*TASK BRIEF*:
Nothing may be left out, so copy every entry exactly.

*LISTED ENTRIES*:
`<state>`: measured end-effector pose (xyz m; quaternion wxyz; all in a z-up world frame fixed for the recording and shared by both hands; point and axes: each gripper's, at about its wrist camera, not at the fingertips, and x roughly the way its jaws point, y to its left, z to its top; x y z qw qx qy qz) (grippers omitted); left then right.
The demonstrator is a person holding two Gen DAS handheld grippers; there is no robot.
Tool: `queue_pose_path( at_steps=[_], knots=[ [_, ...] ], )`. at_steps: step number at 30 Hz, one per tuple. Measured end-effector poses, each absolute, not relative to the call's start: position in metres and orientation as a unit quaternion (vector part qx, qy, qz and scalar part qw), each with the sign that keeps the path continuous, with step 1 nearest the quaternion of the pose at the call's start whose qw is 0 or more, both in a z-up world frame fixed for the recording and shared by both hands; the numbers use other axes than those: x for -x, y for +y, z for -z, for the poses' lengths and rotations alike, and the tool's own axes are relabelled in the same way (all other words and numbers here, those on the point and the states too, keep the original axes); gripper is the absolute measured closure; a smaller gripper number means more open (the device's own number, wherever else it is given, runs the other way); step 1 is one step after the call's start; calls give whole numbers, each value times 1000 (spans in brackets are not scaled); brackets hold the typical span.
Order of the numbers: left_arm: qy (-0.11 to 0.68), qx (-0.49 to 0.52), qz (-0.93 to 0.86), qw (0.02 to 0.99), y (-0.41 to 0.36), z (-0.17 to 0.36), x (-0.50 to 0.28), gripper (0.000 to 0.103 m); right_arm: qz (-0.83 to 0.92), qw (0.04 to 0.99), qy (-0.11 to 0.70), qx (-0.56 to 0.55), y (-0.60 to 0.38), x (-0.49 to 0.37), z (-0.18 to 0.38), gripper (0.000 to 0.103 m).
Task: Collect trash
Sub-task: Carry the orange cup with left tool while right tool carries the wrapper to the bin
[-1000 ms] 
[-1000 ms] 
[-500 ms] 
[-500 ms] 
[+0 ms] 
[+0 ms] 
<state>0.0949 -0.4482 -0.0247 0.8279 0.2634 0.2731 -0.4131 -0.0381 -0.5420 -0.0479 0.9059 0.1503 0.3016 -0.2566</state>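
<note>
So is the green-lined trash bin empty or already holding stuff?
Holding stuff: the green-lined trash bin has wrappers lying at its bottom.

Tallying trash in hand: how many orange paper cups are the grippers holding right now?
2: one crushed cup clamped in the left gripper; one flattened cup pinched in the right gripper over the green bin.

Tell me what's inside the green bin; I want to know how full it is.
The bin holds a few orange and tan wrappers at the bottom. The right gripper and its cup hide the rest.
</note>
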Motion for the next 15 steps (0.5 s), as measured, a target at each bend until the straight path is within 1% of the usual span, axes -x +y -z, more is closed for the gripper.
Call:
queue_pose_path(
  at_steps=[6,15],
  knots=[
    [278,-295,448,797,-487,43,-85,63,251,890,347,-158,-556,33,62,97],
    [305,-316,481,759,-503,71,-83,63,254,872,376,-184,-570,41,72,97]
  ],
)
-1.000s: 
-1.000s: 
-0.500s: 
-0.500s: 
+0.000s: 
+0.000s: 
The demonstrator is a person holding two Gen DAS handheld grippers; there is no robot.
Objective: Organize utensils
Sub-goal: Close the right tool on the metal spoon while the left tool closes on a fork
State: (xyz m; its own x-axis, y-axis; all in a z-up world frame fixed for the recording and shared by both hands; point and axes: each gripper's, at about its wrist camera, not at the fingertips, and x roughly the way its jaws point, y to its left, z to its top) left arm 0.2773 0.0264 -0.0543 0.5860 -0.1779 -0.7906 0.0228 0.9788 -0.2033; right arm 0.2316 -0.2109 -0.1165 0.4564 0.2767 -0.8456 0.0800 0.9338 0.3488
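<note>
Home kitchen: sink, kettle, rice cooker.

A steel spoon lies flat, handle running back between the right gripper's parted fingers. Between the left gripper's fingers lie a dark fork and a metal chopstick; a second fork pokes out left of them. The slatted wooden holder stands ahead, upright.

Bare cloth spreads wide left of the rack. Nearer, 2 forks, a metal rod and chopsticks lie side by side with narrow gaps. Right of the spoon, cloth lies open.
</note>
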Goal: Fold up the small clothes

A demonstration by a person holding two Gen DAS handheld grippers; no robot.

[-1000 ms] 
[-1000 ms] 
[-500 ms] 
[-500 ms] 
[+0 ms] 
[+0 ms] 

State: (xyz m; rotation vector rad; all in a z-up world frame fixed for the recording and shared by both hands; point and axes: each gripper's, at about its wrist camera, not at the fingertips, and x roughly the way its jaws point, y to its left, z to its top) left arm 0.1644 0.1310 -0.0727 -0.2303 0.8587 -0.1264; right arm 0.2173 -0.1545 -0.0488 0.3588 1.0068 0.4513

*SOLUTION*:
`<state>`: measured end-effector pose (xyz m; quaternion wxyz; all in a z-up world frame fixed for the recording and shared by both hands; point and axes: each gripper's, at about its wrist camera, not at the fingertips, and x roughly the way its jaws point, y to its left, z to its top; x y z qw qx qy qz) (grippers omitted); left then right.
The demonstrator is a person holding two Gen DAS handheld grippers; there is no robot.
Tool: `queue_pose_path( at_steps=[_], knots=[ [_, ...] ], )`. at_steps: step number at 30 Hz, one per tuple. Measured end-effector poses, each absolute, not relative to the call's start: position in metres and orientation as a unit quaternion (vector part qx, qy, qz and scalar part qw), each with the sign that keeps the path continuous, with step 1 nearest the quaternion of the pose at the call's start whose qw is 0 or more, both in a z-up world frame fixed for the recording and shared by both hands; the numbers use other axes than those: x for -x, y for +y, z for -z, for the poses' lengths and rotations alike, and the tool's own axes are relabelled in the same way (all other words and numbers here, those on the point and the states too, keep the original axes); gripper is the absolute measured closure; a smaller gripper number means more open (the device's own number, wherever else it is given, runs the other way); step 1 is one step after the call's start; calls give whole numbers, each value times 1000 (spans in brackets are not scaled); brackets hold the typical span.
Order of the numbers: left_arm: qy (-0.11 to 0.68), qx (-0.49 to 0.52), qz (-0.93 to 0.86), qw (0.02 to 0.99), y (-0.41 to 0.36), z (-0.17 to 0.36), x (-0.50 to 0.28), gripper (0.000 to 0.103 m); right_arm: qz (-0.83 to 0.92), qw (0.04 to 0.99), qy (-0.11 to 0.70), qx (-0.56 to 0.55), y (-0.60 to 0.38), x (-0.49 to 0.37), z (-0.18 to 0.38), gripper (0.000 to 0.103 m).
Task: Collect trash
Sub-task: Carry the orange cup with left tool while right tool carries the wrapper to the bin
[-1000 ms] 
[-1000 ms] 
[-500 ms] 
[-500 ms] 
[+0 ms] 
[+0 ms] 
<state>0.0949 -0.4482 -0.0247 0.8279 0.2634 0.2731 -0.4131 -0.0381 -0.5420 -0.0479 0.9059 0.1503 0.3016 -0.2566</state>
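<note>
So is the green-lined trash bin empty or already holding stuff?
Holding stuff: the green-lined trash bin has wrappers lying at its bottom.

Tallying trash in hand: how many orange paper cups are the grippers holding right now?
2: one crushed cup clamped in the left gripper; one flattened cup pinched in the right gripper over the green bin.

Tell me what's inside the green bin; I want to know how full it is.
The bin holds a few orange and tan wrappers at the bottom. The right gripper and its cup hide the rest.
</note>
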Motion for the next 15 steps (0.5 s), as measured, a target at each bend until the straight path is within 1% of the usual span, axes -x +y -z, more is closed for the gripper.
Call:
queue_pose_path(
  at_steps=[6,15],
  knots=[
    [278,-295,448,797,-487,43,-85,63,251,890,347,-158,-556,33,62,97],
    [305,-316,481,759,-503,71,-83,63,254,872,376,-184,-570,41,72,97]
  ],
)
-1.000s: 
-1.000s: 
-0.500s: 
-0.500s: 
+0.000s: 
+0.000s: 
The demonstrator is a person holding two Gen DAS handheld grippers; there is no robot.
Objective: Organize utensils
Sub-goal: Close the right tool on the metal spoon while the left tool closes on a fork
State: (xyz m; its own x-axis, y-axis; all in a z-up world frame fixed for the recording and shared by both hands; point and axes: each gripper's, at about its wrist camera, not at the fingertips, and x roughly the way its jaws point, y to its left, z to its top) left arm 0.2773 0.0264 -0.0543 0.5860 -0.1779 -0.7906 0.0228 0.9788 -0.2033; right arm 0.2316 -0.2109 -0.1165 0.4564 0.2767 -0.8456 0.0800 0.9338 0.3488
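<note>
Home kitchen: sink, kettle, rice cooker.

A steel spoon lies flat, handle running back between the right gripper's parted fingers. Between the left gripper's fingers lie a dark fork and a metal chopstick; a second fork pokes out left of them. The slatted wooden holder stands ahead, upright.

Bare cloth spreads wide left of the rack. Nearer, 2 forks, a metal rod and chopsticks lie side by side with narrow gaps. Right of the spoon, cloth lies open.
</note>
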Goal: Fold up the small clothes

A demonstration by a person holding two Gen DAS handheld grippers; no robot.

[-1000 ms] 
[-1000 ms] 
[-500 ms] 
[-500 ms] 
[+0 ms] 
[+0 ms] 

State: (xyz m; rotation vector rad; all in a z-up world frame fixed for the recording and shared by both hands; point and axes: each gripper's, at about its wrist camera, not at the fingertips, and x roughly the way its jaws point, y to its left, z to its top) left arm 0.1644 0.1310 -0.0727 -0.2303 0.8587 -0.1264; right arm 0.2173 -0.1545 -0.0488 0.3588 1.0068 0.4513

This answer requires nothing else.